Section 119 of the Constitution of Australia requires the federal government to protect the states against invasion and, on the application of state governments, against domestic civil unrest.

==Text==

The Commonwealth shall protect every State against invasion and, on the application of the Executive Government of the State, against domestic violence.

==Drafting==
Section 119 was derived from the Guarantee Clause of Article Four of the United States Constitution, which similarly provides for the federal government to protect the states against invasion and "domestic violence". The need for section 119 has been linked with the existence of section 114, which prohibits the states from raising a military force themselves.

==Interpretation==
The first limb of section 119 has been described as conferring a positive duty on the federal government to protect the states from invasion. The second limb provides for military aid to the civil power and has been interpreted as "a federal constraint on the power of the Commonwealth to call out the military domestically". The term "domestic violence" in the second limb is not defined but has been taken to refer to "local uprisings, insurrections or internal unrest within a state".
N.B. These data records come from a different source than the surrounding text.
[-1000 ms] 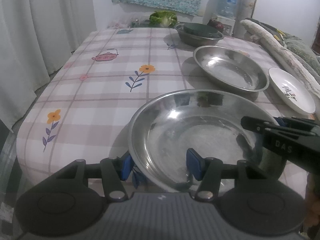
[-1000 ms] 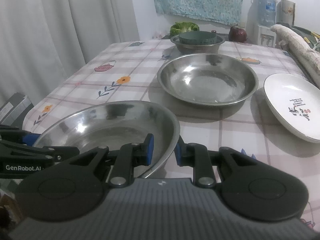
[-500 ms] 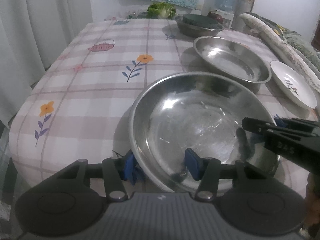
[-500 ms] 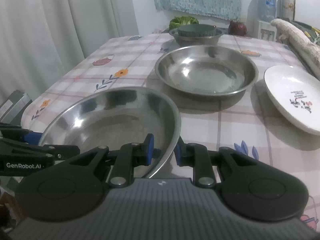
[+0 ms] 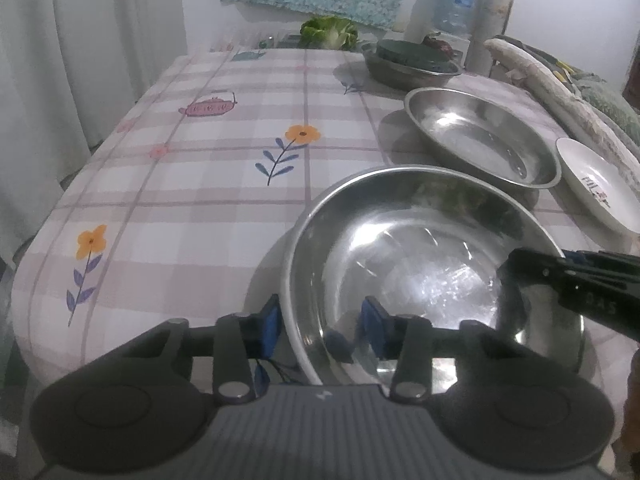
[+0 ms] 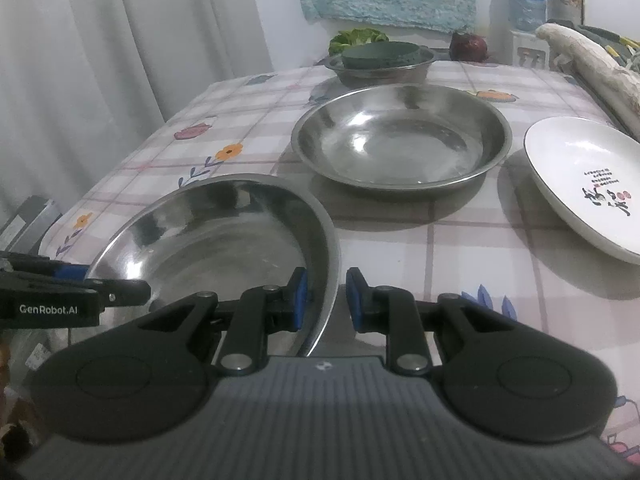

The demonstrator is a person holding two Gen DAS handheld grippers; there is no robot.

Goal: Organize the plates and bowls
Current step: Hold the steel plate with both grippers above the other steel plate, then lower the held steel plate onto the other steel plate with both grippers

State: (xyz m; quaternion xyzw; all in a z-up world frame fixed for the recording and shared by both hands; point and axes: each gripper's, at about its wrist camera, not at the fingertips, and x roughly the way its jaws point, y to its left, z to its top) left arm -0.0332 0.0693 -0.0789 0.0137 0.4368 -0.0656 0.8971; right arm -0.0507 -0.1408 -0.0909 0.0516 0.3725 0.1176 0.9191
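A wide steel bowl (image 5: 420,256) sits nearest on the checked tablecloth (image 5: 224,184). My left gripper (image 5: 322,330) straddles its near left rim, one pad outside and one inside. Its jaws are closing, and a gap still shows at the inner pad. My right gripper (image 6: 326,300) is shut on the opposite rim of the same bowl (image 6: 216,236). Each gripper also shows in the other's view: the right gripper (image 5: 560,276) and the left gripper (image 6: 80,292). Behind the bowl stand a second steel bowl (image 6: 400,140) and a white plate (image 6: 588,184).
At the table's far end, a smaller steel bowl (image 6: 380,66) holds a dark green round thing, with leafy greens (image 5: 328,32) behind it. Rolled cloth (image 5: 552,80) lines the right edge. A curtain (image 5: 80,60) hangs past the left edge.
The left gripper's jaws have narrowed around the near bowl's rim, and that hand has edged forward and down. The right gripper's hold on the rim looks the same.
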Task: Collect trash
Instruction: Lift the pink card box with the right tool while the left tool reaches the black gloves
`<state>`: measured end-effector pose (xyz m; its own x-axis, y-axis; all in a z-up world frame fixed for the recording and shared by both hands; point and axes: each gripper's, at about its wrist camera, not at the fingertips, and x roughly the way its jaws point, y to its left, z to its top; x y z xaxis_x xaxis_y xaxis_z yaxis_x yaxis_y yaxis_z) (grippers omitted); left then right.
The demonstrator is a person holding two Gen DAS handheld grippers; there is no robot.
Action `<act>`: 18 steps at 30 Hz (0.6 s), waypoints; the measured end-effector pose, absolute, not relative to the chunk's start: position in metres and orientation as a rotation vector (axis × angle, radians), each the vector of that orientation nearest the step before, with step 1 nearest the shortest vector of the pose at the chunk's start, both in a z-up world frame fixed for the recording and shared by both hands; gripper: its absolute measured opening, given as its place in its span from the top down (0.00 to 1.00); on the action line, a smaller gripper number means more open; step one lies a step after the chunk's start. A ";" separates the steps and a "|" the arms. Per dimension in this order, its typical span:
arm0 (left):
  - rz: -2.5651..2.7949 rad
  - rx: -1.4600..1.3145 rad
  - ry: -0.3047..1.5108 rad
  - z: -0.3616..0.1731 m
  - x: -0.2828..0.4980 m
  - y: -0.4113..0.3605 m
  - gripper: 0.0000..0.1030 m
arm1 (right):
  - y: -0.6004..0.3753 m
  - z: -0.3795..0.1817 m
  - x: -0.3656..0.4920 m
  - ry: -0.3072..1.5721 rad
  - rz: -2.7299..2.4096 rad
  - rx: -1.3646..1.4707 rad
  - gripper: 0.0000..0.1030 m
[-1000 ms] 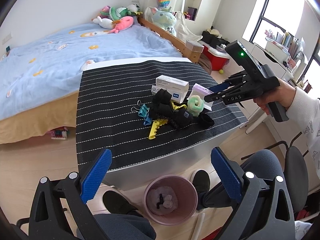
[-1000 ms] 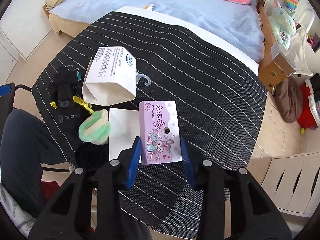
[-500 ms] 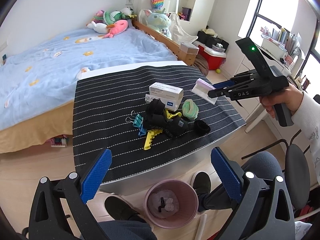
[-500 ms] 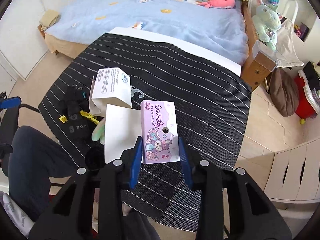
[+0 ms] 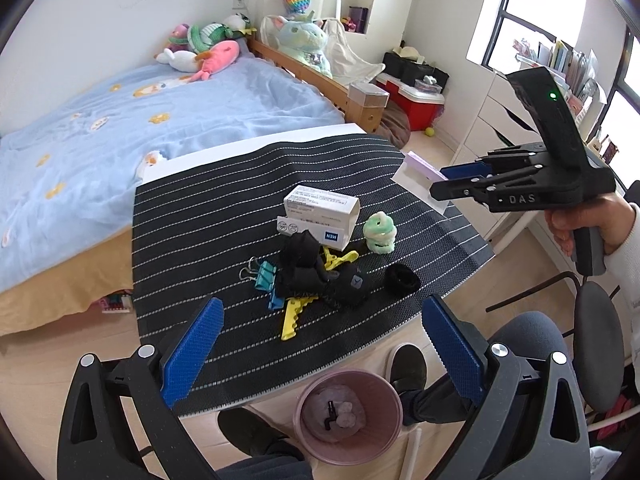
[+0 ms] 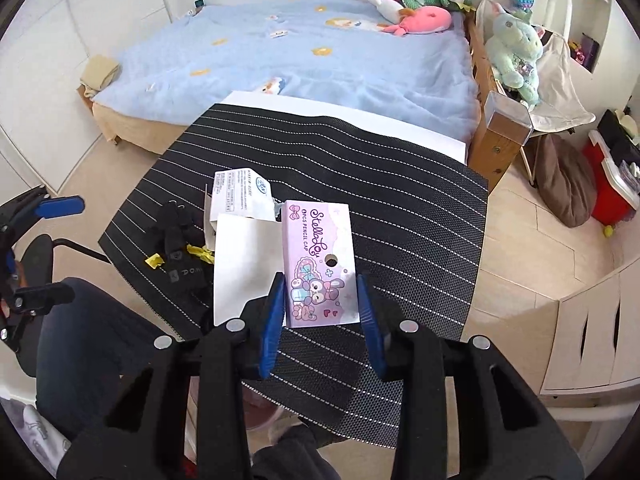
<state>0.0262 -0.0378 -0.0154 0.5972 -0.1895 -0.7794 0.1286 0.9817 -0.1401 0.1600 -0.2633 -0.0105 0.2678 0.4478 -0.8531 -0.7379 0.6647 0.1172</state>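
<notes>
My right gripper (image 6: pixel 319 294) is shut on a purple pencil-cap box (image 6: pixel 318 264) with a white flap (image 6: pixel 244 264) hanging open at its side. In the left wrist view this gripper (image 5: pixel 448 184) holds the box (image 5: pixel 416 168) in the air above the table's right edge. My left gripper (image 5: pixel 320 320) stands open with nothing in it, over the table's front edge. A pink bin (image 5: pixel 344 454) with some trash inside sits on the floor below it. A white medicine box (image 5: pixel 320 216) lies on the striped black mat (image 5: pixel 224 220).
On the mat lie a green scrunchie (image 5: pixel 380 230), a black scrunchie (image 5: pixel 402 278), black gloves (image 5: pixel 320 276), yellow clips (image 5: pixel 294 314) and a teal binder clip (image 5: pixel 264 276). A bed (image 5: pixel 120 128) stands behind the table. A person's legs and shoes flank the bin.
My right gripper has risen with the purple box, lifting it clear of the mat and rolling a little. The left gripper has drifted sideways and stayed open.
</notes>
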 end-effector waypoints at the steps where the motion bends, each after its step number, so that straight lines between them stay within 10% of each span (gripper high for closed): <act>1: -0.191 -0.071 0.920 -0.017 0.030 -0.038 0.07 | -0.264 -0.010 0.159 1.016 0.821 -0.330 0.65; 18: -0.208 0.043 1.041 -0.043 0.098 -0.042 0.15 | -0.278 -0.019 0.155 1.033 0.814 -0.296 0.65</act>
<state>0.0982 -0.0425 -0.0431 0.4879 -0.1506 -0.8598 0.1916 0.9795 -0.0628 0.1546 -0.2781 -0.0188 0.2586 0.4582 -0.8504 -0.7201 0.6782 0.1464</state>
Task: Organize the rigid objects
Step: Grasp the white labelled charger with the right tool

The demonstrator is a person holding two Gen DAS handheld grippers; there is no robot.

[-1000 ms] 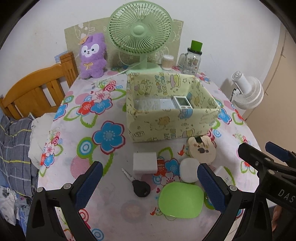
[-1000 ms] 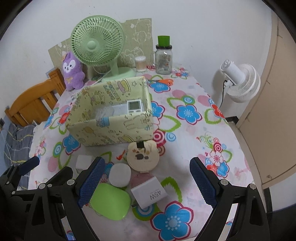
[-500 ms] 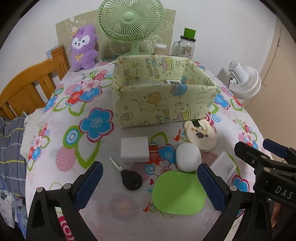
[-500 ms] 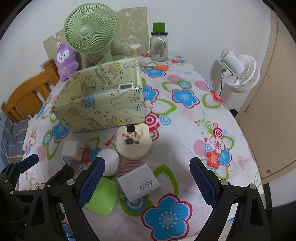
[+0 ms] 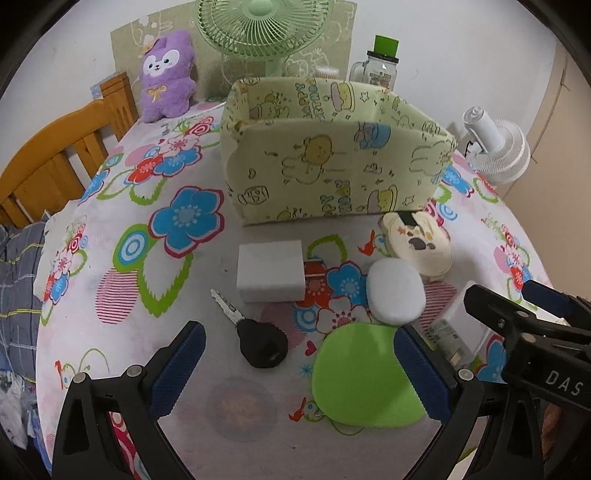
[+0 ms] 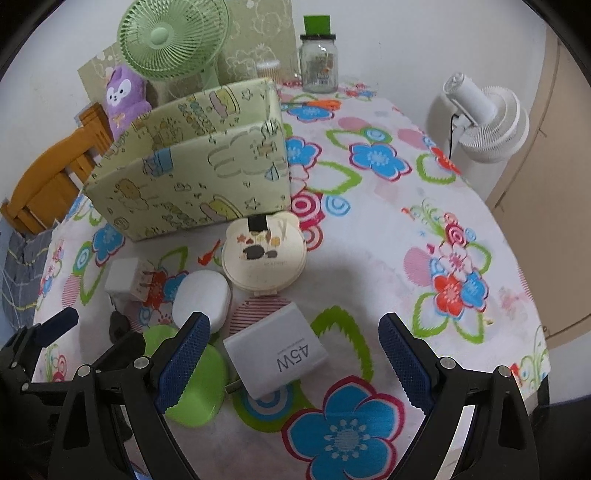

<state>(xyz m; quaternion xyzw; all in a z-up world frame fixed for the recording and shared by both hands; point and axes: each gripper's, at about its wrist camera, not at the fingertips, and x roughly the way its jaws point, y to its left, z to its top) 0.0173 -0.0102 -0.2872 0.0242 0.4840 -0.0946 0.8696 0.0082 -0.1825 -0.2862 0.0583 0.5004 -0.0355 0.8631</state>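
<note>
A yellow-green cartoon-print box [image 5: 332, 162] [image 6: 192, 173] stands mid-table. In front of it lie a white cube charger [image 5: 271, 271], a black key [image 5: 260, 343], a flat green case [image 5: 364, 373], a white rounded case [image 5: 395, 295] and a cream bear-shaped compact [image 5: 417, 243]. A white charger marked 45W [image 6: 275, 358] lies nearest the right side. My left gripper [image 5: 299, 350] hangs open over the key and the green case. My right gripper [image 6: 294, 332] is open above the 45W charger, which is not touched by either pad.
At the back stand a green fan [image 5: 266, 26], a purple plush toy [image 5: 166, 74] and a glass jar with a green lid [image 6: 318, 59]. A wooden chair [image 5: 55, 162] is at the left, a white fan [image 6: 484, 118] beyond the right edge. The floral cloth [image 6: 424, 221] is bare at right.
Both grippers have sunk toward the table, so the small objects look larger and nearer. The box's inside has dropped out of sight behind its front wall. Jaws unchanged.
</note>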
Section 119 appears not to allow for unilateral intervention by the federal government, but in reality the military has been called out on a number of occasions using other heads of power in the constitution, notably the "defence power" in section 51(vi) and the "nationhood power" in section 61. Quick and Garran's annotated constitution notes that if "domestic violence within a State is of such a character as to interfere with the operations of the Federal Government, or with the rights and privileges of federal citizenship, the Federal Government may clearly, without a summons from the State, interfere to restore order". A 1998 paper on the subject concluded that "the mechanism provided for in Section 119 of the Constitution has been of little practical importance".

==Invocations==
Section 119 is referenced in the provisions of the Defence Act 1903 relating to the circumstances in which the federal government may call out the Australian Defence Force. The act states that references to "domestic violence" in the act shall have the same meaning as in section 119.

The second limb of section 119 has only been invoked by state governments on a handful of occasions, which occurred during the 1910s and 1920s. The first formal request made by a state government under section 119 was in 1912, when Queensland premier Digby Denham requested federal assistance to deal with the 1912 Brisbane general strike. Andrew Fisher's government refused the request on the grounds that it was "under circumstances which are proper to be dealt with by the Police Forces of the States". In 1919, New South Wales premier William Holman cabled acting prime minister William Watt to request assistance against "the danger of quarantined soldiers escaping their confinement and then being liable to arrest by local police". The situation was resolved by the military internally. A 1971 review of the Commonwealth Archives Office found five further instances in which state governments had requested that the military be deployed to quell civil unrest, although no formal reference was made to section 119. In each instance the request was refused by the federal government.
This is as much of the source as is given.